W3C home > Mailing lists > Public > public-webappsec@w3.org > June 2012

Re: Motion: Move CSP 1.0 to Last Call

From: Adam Barth <w3c@adambarth.com>
Date: Tue, 5 Jun 2012 16:53:52 -0700
Message-ID: <CAJE5ia95F-d1CTYf8BFgUTPzU3KJZHizjtWLdLbPMW8gK4Rx4g@mail.gmail.com>
To: Jacob Rossi <Jacob.Rossi@microsoft.com>
Cc: "public-webappsec@w3.org" <public-webappsec@w3.org>
On Tue, Jun 5, 2012 at 4:29 PM, Jacob Rossi <Jacob.Rossi@microsoft.com> wrote:
> We had some discussion in today's teleconference about ensuring that the content we link to in the HTML5 spec for the sandbox directive.
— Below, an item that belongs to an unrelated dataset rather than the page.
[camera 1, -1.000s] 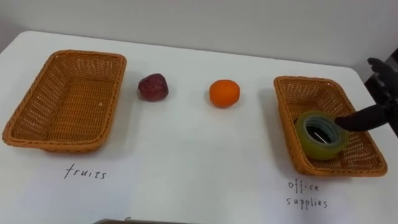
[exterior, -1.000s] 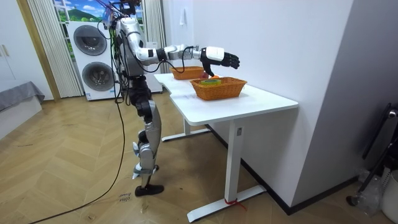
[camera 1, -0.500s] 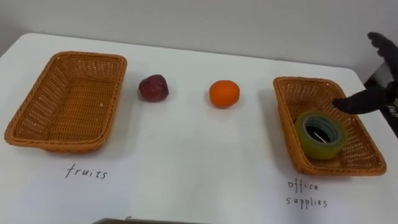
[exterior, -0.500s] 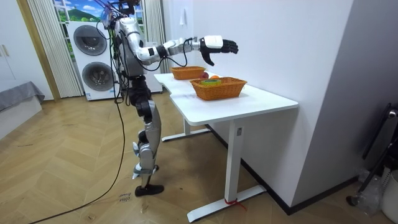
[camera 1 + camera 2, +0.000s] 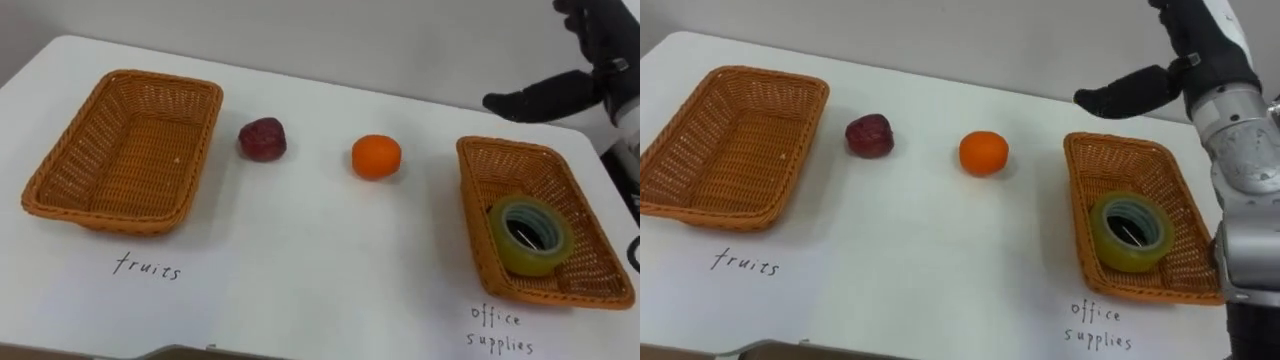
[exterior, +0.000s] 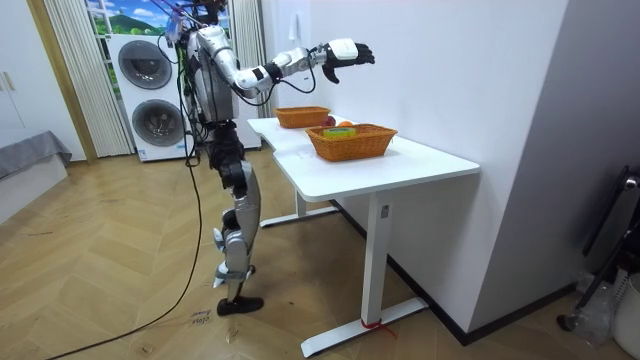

I feel confident having worked with Hixie and Adam that the HTML5 content is stable for this feature. Linking to the W3C version of HTML5 (as opposed to the WHATWG edition) would be our preference as it, like CSP, is a W3C recommendation-track specification. Currently CSP links to the WHATWG HTML spec.

I've updated the spec to link to the W3C version.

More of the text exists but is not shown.